### Exercise instructions:
Give back every record precisely.

Data excerpts:
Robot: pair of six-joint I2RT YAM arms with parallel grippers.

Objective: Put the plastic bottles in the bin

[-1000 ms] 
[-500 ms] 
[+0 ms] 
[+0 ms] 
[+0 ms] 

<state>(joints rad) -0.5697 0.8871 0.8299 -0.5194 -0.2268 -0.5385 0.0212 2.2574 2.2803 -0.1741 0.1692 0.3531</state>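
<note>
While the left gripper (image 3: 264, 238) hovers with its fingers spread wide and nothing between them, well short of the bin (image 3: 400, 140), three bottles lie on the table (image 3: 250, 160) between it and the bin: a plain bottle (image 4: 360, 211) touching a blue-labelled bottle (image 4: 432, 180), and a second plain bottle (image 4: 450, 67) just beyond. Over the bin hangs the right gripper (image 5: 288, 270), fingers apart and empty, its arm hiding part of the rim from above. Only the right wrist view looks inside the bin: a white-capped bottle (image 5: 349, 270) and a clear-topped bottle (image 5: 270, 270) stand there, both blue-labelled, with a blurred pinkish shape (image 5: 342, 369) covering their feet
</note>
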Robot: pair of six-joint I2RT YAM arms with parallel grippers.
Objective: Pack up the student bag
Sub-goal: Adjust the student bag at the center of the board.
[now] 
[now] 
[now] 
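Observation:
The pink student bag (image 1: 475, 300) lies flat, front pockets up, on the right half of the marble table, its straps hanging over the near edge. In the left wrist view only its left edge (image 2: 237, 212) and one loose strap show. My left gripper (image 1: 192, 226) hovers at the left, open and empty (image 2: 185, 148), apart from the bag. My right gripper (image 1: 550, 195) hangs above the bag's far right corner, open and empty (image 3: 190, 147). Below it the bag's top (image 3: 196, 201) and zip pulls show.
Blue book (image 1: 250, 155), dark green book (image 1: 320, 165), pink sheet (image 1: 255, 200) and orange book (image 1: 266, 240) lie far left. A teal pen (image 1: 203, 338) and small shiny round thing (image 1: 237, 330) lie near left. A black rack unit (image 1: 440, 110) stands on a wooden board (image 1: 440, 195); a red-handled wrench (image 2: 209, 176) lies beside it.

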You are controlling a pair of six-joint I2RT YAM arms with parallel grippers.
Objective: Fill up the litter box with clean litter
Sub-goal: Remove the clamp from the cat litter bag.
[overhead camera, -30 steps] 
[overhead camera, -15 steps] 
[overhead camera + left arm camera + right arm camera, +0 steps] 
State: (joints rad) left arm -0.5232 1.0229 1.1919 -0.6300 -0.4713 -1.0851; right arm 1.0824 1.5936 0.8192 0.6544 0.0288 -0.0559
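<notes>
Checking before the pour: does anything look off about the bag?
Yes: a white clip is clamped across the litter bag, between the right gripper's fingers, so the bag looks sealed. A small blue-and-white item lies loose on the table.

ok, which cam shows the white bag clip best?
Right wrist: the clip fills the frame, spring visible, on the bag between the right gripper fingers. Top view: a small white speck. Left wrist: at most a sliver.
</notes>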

### Solution to this exercise:
Robot: pair of six-joint I2RT YAM arms with parallel grippers.

Objective: Put the plastic bottles in the bin

[-1000 ms] 
[-500 ms] 
[+0 ms] 
[+0 ms] 
[+0 ms] 

<state>(joints rad) -0.5697 0.8871 0.8299 -0.5194 -0.2268 -0.5385 0.0212 2.2574 2.2803 -0.1741 0.1692 0.3531</state>
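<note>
While the left gripper (image 3: 264, 238) hovers with its fingers spread wide and nothing between them, well short of the bin (image 3: 400, 140), three bottles lie on the table (image 3: 250, 160) between it and the bin: a plain bottle (image 4: 360, 211) touching a blue-labelled bottle (image 4: 432, 180), and a second plain bottle (image 4: 450, 67) just beyond. Over the bin hangs the right gripper (image 5: 288, 270), fingers apart and empty, its arm hiding part of the rim from above. Only the right wrist view looks inside the bin: a white-capped bottle (image 5: 349, 270) and a clear-topped bottle (image 5: 270, 270) stand there, both blue-labelled, with a blurred pinkish shape (image 5: 342, 369) covering their feet
</note>
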Robot: pair of six-joint I2RT YAM arms with parallel grippers.
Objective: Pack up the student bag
Sub-goal: Adjust the student bag at the center of the board.
[now] 
[now] 
[now] 
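Observation:
The pink student bag (image 1: 475, 300) lies flat, front pockets up, on the right half of the marble table, its straps hanging over the near edge. In the left wrist view only its left edge (image 2: 237, 212) and one loose strap show. My left gripper (image 1: 192, 226) hovers at the left, open and empty (image 2: 185, 148), apart from the bag. My right gripper (image 1: 550, 195) hangs above the bag's far right corner, open and empty (image 3: 190, 147). Below it the bag's top (image 3: 196, 201) and zip pulls show.
Blue book (image 1: 250, 155), dark green book (image 1: 320, 165), pink sheet (image 1: 255, 200) and orange book (image 1: 266, 240) lie far left. A teal pen (image 1: 203, 338) and small shiny round thing (image 1: 237, 330) lie near left. A black rack unit (image 1: 440, 110) stands on a wooden board (image 1: 440, 195); a red-handled wrench (image 2: 209, 176) lies beside it.
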
You are controlling a pair of six-joint I2RT YAM arms with parallel grippers.
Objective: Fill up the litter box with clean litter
Sub-goal: Remove the clamp from the cat litter bag.
[overhead camera, -30 steps] 
[overhead camera, -15 steps] 
[overhead camera + left arm camera + right arm camera, +0 steps] 
State: (joints rad) left arm -0.5232 1.0229 1.1919 -0.6300 -0.4713 -1.0851; right arm 1.0824 1.5936 0.8192 0.6544 0.0288 -0.0559
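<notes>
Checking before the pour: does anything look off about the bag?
Yes: a white clip is clamped across the litter bag, between the right gripper's fingers, so the bag looks sealed. A small blue-and-white item lies loose on the table.

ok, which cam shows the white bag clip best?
Right wrist: the clip fills the frame, spring visible, on the bag between the right gripper fingers. Top view: a small white speck. Left wrist: at most a sliver.
</notes>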

The work is done, and the output is complete.